What you have to do » Write out the whole listing exactly.

Recorded data »

Content starts

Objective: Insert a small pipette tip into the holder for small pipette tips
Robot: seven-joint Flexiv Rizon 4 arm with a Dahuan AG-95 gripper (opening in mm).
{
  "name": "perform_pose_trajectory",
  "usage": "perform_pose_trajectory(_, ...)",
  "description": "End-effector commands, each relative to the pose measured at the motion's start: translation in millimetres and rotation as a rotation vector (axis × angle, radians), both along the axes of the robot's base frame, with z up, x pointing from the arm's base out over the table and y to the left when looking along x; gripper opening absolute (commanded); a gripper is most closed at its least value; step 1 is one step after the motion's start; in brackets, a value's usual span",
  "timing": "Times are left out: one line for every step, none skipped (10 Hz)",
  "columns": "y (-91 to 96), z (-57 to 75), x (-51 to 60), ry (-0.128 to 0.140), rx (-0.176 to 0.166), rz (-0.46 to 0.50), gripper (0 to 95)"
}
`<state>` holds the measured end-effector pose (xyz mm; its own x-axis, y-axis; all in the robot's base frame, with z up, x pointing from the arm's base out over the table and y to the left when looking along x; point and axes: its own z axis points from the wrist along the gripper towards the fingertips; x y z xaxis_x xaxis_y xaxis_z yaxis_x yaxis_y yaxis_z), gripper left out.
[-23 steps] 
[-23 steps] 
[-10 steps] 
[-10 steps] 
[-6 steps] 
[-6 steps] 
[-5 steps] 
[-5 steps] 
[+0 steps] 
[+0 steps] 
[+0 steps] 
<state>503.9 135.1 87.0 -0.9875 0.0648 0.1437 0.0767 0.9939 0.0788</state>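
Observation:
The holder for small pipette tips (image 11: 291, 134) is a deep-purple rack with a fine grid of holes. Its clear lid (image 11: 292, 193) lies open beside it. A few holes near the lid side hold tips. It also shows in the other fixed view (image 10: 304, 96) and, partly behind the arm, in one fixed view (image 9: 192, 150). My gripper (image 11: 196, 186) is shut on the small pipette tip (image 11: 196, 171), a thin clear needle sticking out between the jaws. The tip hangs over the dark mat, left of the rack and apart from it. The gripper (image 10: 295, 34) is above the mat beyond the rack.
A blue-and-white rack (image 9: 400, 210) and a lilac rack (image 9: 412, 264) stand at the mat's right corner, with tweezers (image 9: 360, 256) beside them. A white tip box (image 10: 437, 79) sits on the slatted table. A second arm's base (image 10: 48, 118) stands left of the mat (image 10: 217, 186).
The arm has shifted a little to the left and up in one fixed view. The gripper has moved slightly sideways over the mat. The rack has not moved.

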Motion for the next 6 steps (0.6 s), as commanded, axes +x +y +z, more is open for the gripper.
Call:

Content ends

Solution to this problem »
Objective: Insert a small pipette tip into the holder for small pipette tips
Robot: seven-joint Flexiv Rizon 4 arm with a Dahuan AG-95 gripper (opening in mm).
{
  "name": "perform_pose_trajectory",
  "usage": "perform_pose_trajectory(_, ...)",
  "description": "End-effector commands, each relative to the pose measured at the motion's start: translation in millimetres and rotation as a rotation vector (axis × angle, radians), both along the axes of the robot's base frame, with z up, x pointing from the arm's base out over the table and y to the left when looking along x; gripper opening absolute (commanded); a gripper is most closed at its least value; step 1 is one step after the motion's start; in brackets, a value's usual span",
  "timing": "Times are left out: one line for every step, none skipped (10 Hz)",
  "columns": "y (-91 to 96), z (-57 to 75), x (-51 to 60), ry (-0.128 to 0.140), rx (-0.176 to 0.166), rz (-0.46 to 0.50), gripper (0 to 95)"
}
`<state>` holds the measured end-effector pose (xyz mm; its own x-axis, y-axis; all in the robot's base frame, with z up, x pointing from the arm's base out over the table and y to the left when looking along x; point and axes: its own z axis points from the wrist along the gripper towards the fingertips; x y z xaxis_x xaxis_y xaxis_z yaxis_x yaxis_y yaxis_z), gripper left out.
[-23 steps] 
[-23 steps] 
[-10 steps] 
[-10 steps] 
[-6 steps] 
[-6 steps] 
[-5 steps] 
[-5 steps] 
[+0 steps] 
[+0 steps] 
[+0 steps] 
<state>503.9 135.1 87.0 -0.9875 0.0648 0.1437 0.0767 0.9939 0.0788</state>
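Observation:
The holder for small pipette tips (image 11: 291, 134) is a deep-purple rack with a fine grid of holes. Its clear lid (image 11: 292, 193) lies open beside it. A few holes near the lid side hold tips. It also shows in the other fixed view (image 10: 304, 96) and, partly behind the arm, in one fixed view (image 9: 192, 150). My gripper (image 11: 196, 186) is shut on the small pipette tip (image 11: 196, 171), a thin clear needle sticking out between the jaws. The tip hangs over the dark mat, left of the rack and apart from it. The gripper (image 10: 295, 34) is above the mat beyond the rack.
A blue-and-white rack (image 9: 400, 210) and a lilac rack (image 9: 412, 264) stand at the mat's right corner, with tweezers (image 9: 360, 256) beside them. A white tip box (image 10: 437, 79) sits on the slatted table. A second arm's base (image 10: 48, 118) stands left of the mat (image 10: 217, 186).
The arm has shifted a little to the left and up in one fixed view. The gripper has moved slightly sideways over the mat. The rack has not moved.
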
Motion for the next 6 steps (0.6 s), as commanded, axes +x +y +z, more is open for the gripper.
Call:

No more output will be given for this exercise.